Pencegahan sekunder terdiri dari teknik skrining dan pengobatan penyakit pada tahap dini.
Hal ini dilakukan dengan menghindarkan atau menunda keparahan akibat yang ditimbulkan
dari perkembangan penyakit; atau meminimalkan potensi tertularnya penyakit lain.

Pencegahan Tersier

Pencegahan tersier dilakukan ketika seseorang teridentifikasi terinfeksi HIV/AIDS dan


mengalami ketidakmampuan permanen yang tidak dapat disembuhkan. Pencegahan ini terdiri
dari cara meminimalkan akibat penyakit atau ketidakmampuan melalui intervensi yang
bertujuan mencegah komplikasi dan penurunan kesehatan. Kegiatan pencegahan tersier
ditujukan untuk melaksanakan rehabilitasi, dari pada pembuatan diagnosa dan tindakan
penyakit.

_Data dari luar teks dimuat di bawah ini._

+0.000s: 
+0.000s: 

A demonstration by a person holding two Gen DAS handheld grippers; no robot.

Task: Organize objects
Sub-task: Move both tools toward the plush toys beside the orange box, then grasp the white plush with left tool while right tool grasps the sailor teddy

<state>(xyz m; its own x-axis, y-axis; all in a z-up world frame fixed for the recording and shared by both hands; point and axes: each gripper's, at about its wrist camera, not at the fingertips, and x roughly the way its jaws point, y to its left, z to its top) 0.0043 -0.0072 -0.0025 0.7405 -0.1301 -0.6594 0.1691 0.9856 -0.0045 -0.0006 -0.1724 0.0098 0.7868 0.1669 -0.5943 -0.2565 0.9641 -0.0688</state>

Perawatan pada tingkat ini ditujukan untuk membantu ODHA mencapai tingkat
fungsi setinggi mungkin, sesuai dengan keterbatasan yang ada akibat HIV/AIDS.
Daftar Pustaka

1. Chandra B. Kontrol penyakit menular pada manusia. Jakarta: Penerbit Buku


Kedokteran EGC; 2011.h.58-9.
2. Info HIV dan AIDS. http://www.aidsindonesia.or.id/contents/37/78/Info-HIV-dan-
AIDS#sthash.oCOQM6mB.dpbs/
3. Soedarto. Penyakit menular di Indonesia. Jakarta: Sagung Seto; 2009.h.195-8.
4. Notoadmojo S. Ilmu Kesehatan Masyarakat. Jakarta: Rineka Cipta, 2007.h.265-9,274-
7.
5. Maulana HDJ. Promosi kesehatan. Jakarta: EGC; 2009.h.74-90.